Glenn Greenwald is a cautionary tale about how a reporter who becomes intrepid for a while can still slip easily thereafter into a base contrarianism that only FEELS like courage, because anyone sitting on laurels can clench hard enough by their own initiative to become butthurt.
Jeremy Scahill was always the superior investigative mind anyway, which is probably why his work on the Intercepted podcast was able from the start to embrace intersectionality rather than fear it, as Greenwald did and increasingly does.
As a trans woman I feel safer and less patronised listening to Scahill than to Greenwald, a snobbish charlatan who just happens to be gay.

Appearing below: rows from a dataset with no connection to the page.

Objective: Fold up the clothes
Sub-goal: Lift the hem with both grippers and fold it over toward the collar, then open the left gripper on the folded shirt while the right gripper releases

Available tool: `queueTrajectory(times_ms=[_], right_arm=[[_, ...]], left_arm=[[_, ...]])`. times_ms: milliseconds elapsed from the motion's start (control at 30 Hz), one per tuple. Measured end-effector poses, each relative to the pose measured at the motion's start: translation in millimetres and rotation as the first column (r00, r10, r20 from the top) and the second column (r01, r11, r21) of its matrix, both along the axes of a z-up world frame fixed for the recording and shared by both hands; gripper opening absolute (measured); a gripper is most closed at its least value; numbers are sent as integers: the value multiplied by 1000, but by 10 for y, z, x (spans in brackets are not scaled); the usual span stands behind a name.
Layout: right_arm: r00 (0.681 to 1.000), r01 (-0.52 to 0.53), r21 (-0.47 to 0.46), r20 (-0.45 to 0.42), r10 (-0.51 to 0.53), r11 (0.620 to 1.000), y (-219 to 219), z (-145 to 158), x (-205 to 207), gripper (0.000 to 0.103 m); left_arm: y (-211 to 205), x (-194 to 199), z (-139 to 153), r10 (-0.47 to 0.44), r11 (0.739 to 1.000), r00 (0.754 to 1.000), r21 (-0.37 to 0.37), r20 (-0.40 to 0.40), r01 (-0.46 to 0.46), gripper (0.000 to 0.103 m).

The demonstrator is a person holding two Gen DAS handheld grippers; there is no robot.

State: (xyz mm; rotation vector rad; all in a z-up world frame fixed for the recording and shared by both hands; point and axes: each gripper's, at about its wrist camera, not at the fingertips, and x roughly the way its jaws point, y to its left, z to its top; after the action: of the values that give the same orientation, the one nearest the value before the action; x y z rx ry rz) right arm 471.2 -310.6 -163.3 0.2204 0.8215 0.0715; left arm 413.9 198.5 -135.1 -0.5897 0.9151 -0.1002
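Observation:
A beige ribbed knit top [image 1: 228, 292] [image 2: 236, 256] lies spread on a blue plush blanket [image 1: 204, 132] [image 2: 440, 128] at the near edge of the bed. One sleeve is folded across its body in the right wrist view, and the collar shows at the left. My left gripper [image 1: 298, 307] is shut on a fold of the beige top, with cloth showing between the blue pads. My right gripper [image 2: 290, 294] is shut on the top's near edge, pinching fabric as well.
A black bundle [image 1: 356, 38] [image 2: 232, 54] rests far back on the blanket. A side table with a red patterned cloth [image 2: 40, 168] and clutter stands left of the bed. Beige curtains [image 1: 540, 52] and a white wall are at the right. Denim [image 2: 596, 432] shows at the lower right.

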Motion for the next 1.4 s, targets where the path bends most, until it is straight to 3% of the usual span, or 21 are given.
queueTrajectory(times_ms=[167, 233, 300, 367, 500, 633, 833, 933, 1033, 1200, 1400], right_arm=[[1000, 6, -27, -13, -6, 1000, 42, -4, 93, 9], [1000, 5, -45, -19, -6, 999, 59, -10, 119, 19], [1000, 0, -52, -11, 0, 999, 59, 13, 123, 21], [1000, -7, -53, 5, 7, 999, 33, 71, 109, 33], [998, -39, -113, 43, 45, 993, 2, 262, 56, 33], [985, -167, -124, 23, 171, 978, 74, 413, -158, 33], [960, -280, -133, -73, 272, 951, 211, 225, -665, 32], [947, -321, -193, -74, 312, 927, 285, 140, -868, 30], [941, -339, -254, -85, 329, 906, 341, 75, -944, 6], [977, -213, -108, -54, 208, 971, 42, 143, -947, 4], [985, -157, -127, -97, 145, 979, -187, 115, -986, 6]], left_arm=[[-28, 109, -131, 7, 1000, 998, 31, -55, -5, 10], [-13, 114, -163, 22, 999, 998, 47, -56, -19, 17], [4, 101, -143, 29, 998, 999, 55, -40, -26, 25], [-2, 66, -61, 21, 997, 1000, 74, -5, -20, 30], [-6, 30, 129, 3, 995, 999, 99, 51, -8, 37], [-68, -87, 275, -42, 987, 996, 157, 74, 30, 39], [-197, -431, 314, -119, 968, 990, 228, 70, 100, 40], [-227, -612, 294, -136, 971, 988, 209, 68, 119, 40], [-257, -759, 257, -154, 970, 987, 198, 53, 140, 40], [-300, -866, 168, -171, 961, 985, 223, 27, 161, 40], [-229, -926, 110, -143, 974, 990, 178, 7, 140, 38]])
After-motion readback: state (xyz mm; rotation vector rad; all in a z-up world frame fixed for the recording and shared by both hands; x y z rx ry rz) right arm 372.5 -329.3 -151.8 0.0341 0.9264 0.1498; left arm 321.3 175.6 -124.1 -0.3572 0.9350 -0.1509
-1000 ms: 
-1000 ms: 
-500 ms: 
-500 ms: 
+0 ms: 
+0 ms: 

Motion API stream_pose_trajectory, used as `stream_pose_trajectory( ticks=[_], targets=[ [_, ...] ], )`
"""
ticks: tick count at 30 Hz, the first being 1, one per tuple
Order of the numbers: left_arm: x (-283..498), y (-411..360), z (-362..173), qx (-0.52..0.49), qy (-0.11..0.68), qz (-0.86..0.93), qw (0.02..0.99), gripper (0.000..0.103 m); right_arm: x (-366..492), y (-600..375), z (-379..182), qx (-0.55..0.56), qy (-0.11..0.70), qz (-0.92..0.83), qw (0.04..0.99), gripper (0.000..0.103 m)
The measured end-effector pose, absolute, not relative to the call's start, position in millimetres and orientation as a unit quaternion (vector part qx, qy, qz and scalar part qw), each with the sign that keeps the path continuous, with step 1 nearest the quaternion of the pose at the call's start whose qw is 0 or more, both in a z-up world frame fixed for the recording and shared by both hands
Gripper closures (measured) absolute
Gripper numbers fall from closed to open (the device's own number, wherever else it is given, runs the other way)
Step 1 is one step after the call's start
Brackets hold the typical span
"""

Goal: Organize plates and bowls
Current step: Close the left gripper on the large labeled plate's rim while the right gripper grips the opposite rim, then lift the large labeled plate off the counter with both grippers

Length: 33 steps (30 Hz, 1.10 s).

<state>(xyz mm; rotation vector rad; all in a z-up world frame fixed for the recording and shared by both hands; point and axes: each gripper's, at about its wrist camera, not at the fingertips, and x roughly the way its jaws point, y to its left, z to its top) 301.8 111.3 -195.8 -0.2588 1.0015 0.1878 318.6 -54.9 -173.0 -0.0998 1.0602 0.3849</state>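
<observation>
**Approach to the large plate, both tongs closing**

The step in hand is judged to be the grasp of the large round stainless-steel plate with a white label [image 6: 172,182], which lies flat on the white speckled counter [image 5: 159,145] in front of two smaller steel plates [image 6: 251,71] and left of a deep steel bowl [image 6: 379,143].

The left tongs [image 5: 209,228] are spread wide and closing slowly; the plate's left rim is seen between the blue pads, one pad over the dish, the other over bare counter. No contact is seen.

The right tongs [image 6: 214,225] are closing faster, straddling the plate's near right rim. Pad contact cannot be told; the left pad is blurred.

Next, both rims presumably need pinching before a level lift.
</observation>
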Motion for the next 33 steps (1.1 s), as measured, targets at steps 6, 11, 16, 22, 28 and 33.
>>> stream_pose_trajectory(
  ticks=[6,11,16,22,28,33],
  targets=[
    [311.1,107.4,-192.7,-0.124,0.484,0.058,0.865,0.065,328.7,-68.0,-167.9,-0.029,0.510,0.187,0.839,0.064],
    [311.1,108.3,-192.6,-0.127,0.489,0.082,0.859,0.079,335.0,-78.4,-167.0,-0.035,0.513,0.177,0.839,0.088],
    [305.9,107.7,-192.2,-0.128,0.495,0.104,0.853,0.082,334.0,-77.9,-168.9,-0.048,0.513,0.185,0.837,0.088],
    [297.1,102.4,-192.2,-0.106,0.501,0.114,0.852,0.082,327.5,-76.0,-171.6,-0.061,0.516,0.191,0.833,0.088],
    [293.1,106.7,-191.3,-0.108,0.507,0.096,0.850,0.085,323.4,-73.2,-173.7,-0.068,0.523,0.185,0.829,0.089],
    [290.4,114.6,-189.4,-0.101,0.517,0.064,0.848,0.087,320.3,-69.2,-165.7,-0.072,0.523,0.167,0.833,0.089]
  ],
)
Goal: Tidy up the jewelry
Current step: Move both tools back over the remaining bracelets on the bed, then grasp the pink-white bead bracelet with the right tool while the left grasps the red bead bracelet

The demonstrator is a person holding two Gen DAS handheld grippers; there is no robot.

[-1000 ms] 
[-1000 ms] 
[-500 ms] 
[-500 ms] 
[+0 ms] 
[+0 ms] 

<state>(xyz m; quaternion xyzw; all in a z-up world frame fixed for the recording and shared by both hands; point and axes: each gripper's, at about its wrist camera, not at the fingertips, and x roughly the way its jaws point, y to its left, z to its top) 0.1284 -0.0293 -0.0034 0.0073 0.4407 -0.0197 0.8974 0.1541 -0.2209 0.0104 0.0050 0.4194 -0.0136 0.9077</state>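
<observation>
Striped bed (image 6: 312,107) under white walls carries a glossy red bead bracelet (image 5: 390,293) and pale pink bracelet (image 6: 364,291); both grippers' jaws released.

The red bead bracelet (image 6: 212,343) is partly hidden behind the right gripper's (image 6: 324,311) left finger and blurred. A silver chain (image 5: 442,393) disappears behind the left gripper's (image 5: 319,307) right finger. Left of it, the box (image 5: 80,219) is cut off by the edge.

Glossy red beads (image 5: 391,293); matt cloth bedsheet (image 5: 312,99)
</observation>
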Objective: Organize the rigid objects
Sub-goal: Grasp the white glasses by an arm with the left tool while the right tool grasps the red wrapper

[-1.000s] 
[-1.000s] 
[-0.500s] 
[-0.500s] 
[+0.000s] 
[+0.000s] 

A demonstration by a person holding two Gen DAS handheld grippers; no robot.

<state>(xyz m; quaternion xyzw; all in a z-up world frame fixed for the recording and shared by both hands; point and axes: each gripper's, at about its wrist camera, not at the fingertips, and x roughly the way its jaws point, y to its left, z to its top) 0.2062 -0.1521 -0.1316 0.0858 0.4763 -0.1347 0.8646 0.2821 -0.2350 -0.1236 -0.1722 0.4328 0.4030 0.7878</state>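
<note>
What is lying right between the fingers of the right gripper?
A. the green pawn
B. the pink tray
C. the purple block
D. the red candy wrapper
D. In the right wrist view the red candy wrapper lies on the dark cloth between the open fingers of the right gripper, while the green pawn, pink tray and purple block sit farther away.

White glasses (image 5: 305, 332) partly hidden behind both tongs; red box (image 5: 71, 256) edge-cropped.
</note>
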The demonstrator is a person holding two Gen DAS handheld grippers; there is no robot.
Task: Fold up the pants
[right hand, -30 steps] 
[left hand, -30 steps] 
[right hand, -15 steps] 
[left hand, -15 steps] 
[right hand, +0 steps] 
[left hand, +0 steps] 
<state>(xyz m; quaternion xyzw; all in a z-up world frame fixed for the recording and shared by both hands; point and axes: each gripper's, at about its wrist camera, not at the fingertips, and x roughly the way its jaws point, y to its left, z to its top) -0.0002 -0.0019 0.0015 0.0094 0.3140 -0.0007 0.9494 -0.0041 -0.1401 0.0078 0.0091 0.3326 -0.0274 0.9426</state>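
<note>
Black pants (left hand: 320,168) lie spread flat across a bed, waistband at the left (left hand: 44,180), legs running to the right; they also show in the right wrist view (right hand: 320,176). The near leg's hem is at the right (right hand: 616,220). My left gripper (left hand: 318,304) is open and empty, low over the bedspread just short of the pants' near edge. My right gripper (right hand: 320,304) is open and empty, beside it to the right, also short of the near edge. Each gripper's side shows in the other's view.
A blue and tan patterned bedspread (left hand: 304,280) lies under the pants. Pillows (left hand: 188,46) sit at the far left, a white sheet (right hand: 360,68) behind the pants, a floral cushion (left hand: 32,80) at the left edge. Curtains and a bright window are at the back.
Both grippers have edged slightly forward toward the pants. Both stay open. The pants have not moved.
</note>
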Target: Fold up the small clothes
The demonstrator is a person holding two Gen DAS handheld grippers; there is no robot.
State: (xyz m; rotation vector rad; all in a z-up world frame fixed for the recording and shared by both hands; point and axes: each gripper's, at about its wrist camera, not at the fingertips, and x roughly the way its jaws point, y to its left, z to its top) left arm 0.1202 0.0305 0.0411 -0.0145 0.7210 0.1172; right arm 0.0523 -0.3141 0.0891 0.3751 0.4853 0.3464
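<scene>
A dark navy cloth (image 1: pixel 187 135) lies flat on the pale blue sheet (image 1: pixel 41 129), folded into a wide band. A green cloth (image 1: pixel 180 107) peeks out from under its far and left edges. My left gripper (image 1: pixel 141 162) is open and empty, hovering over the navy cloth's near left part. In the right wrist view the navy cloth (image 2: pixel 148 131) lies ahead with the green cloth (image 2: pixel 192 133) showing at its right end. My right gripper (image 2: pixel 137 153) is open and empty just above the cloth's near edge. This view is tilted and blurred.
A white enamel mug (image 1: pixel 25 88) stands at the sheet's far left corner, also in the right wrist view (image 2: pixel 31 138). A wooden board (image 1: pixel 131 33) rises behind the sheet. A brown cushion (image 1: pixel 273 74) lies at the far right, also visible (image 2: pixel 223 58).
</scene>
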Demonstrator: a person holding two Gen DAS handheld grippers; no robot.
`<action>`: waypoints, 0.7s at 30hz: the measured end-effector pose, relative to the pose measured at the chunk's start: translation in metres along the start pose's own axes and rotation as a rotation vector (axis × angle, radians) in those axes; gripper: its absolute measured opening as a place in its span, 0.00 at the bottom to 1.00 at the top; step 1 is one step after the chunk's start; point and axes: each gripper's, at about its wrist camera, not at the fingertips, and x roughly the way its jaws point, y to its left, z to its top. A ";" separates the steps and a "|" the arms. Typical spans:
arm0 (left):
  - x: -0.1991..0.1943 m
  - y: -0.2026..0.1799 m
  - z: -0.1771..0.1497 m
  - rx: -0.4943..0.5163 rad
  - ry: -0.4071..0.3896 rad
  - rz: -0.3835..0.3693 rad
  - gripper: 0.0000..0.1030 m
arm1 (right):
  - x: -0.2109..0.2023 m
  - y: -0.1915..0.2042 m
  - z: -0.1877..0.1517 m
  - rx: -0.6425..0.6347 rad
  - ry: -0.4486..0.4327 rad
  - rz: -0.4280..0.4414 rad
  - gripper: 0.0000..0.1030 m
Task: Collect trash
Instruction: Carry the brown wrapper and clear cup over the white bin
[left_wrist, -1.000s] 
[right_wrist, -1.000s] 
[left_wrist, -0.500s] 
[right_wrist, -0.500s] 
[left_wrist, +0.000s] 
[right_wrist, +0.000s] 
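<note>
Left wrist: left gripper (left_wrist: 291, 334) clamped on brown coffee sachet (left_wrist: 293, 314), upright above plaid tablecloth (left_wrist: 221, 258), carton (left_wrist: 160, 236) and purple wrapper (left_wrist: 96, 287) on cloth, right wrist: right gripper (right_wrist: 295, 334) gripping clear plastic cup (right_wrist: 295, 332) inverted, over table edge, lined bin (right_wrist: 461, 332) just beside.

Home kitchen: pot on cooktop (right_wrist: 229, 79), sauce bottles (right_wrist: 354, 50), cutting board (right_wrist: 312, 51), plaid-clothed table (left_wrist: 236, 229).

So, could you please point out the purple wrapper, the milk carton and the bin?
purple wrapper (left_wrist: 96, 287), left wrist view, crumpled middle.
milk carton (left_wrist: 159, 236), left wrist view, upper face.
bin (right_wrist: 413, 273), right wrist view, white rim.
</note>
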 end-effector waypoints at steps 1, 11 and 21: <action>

Cis white gay men, collect your log cabin pissboys already!
Anyway, as for the Intercept, this resignation is great news. Not just from a business perspective (which bores me and my actually penniless actual integrity) but in terms of journalistic integrity, something I’m shocked to be saying as an erstwhile admirer of Greenwald’s work.
That being said, regardless of the good work of individual journalists there, even without Glenn “pleasure to be here Tucker” Greenwald I still can’t rate the Intercept’s racial justice angle as genuine or serious. Not yet.
Why?

Stop working with Shaun King, that’s why. You’re confusing the other Caucasians by keeping that grifter around. And if your investigative skills are as hot as you all claim, you should already know exactly why.

Come on, Intercept, you’re supposed to be real. Live up to it.
It’s been a year since King last contributed and that’s good, but SURELY First Look Media can afford to draw a nice thick line above him to show the public they’re not afraid to reject a toxic freelancer out loud?